Businesses can claim a tax credit for installing renewable energy technologies, e.g., solar panels, wind turbines, energy storage, etc. While the base ITC is 6% of the basis of the energy property, the credit percentage can increase to 30% if the project’s maximum output is less than one megawatt, construction begins prior to January 29, 2023, or it meets the prevailing wage and apprenticeship requirements. There also are additional bonus credits to consider, such as whether the project is located within an energy community or low-income community (applicable to solar and wind projects only) or if it meets the domestic content requirements. While an energy project is generally unlikely to meet all bonus credit criteria, the ITC can be as high as 500% for most energy projects (60% for solar projects and 70% for wind projects) if all bonus credits are met.

Electric Vehicle-Related Credits

Businesses can claim a tax credit for investing in electric or hybrid vehicles for commercial use through the commercial clean vehicles credit (Internal Revenue Code (IRC) Section 45W). This credit provides up to $7,500 for light-duty electric vehicles and up to $40,000 for heavier electric vehicles, and there is no limit to the number of vehicles the business can claim. For businesses in low-income communities or non-urban areas, the IRA also provides a tax credit for alternative fuel charging stations (IRC §30C), limited to a maximum $100,000 credit per item of qualified property.

Energy Efficiency Deduction

The IRA significantly expanded the energy-efficient commercial buildings property deduction under §179D, increasing the base deduction to $0.50 per square foot, with a maximum deduction of $5 per square foot if the “five-times” bonus credit requirements and certain energy efficiency requirements are met.

Production Tax Credit (PTC)

IRC §45 provides a tax credit for electricity produced from renewable sources. The credit, which can be claimed during a 10-year period, is based on the amount of electricity produced and sold to an unrelated party, multiplied by a set monetary amount. For 2024, the credit ranges from 0.3 cents per kilowatt hour to 3 cents per kilowatt hour depending on what type of energy property is producing the electricity and if the same requirements for qualifying for the five-times multiplier that apply for the ITC are met.

IRA incentives can help businesses improve their return on investment in renewable energy projects while also lowering energy costs and reducing emissions. When tax planning conversations take place for 2024, it’s also important to discuss future potential IRA credit eligible projects to make sure any application-based bonus credits are timely filed. If you have any IRA energy credit questions or need assistance, please reach out to a professional at Forvis Mazars.

Significant Changes to State Income Tax Filings on the Horizon

Public Law 86-272 (P.L. 86-272)2 is seminal in state income tax and protects sellers of tangible personal property (TPP) from a state income tax filing requirement if their only activity in a jurisdiction is solicitation of orders. Now, certain states are reinterpreting P.L. 86-272’s protections to exclude common activities conducted on a company’s webpage.

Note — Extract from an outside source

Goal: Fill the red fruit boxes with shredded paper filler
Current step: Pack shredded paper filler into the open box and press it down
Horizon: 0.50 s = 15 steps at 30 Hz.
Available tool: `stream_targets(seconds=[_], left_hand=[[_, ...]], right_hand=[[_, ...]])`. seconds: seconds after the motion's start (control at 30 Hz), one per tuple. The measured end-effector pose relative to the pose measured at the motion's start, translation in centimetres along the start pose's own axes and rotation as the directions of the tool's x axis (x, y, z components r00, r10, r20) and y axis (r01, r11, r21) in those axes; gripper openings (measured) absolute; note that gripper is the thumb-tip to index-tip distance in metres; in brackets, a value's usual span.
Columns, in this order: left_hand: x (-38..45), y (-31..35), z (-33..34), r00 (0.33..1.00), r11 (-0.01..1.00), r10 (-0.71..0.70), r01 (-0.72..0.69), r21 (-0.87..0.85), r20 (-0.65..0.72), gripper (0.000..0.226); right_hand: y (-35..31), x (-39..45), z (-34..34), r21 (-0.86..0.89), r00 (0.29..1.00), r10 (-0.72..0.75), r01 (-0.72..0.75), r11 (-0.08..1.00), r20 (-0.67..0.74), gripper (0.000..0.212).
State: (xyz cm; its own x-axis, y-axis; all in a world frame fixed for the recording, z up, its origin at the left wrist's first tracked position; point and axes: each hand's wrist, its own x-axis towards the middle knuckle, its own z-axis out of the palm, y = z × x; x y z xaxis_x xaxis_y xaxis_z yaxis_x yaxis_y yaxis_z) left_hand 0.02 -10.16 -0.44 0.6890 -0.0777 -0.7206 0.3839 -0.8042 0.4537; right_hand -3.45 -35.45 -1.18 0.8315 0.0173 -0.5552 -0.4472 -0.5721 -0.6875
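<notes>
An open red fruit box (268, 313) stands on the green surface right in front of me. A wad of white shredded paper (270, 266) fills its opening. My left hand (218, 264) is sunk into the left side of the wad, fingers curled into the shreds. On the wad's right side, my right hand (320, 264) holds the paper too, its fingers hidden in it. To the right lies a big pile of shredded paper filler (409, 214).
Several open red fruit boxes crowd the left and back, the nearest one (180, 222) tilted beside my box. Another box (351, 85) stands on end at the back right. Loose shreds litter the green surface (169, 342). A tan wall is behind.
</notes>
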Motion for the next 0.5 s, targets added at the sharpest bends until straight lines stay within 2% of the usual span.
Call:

In 1959, Congress enacted P.L. 86-272, which limits states’ ability to tax out-of-state persons. P.L. 86-272 generally provides that a state cannot impose a net income tax on a person that limits in-state activity to the solicitation of orders for sales of TPP, provided the order is approved and fulfilled by shipment from outside the state. Through numerous court rulings and interpretations, states, taxpayers, and intergovernmental groups such as the Multistate Tax Commission (MTC) generally agree upon a list of protected and unprotected activities. Activities protected from triggering a state income tax filing requirement include, but are not limited to, carrying samples and promotional material, coordinating shipment, checking (but not replacing) inventory, owning cars for sales representatives, and the presence of home offices of sales representatives. Activities not protected from triggering a state income tax filing requirement include, but are not limited to, making repairs to property sold, installations, in-person technical assistance, approving or accepting orders in-state, and consigning inventory.3 Importantly, P.L. 86-272 only protects sellers of TPP and does not apply to service providers.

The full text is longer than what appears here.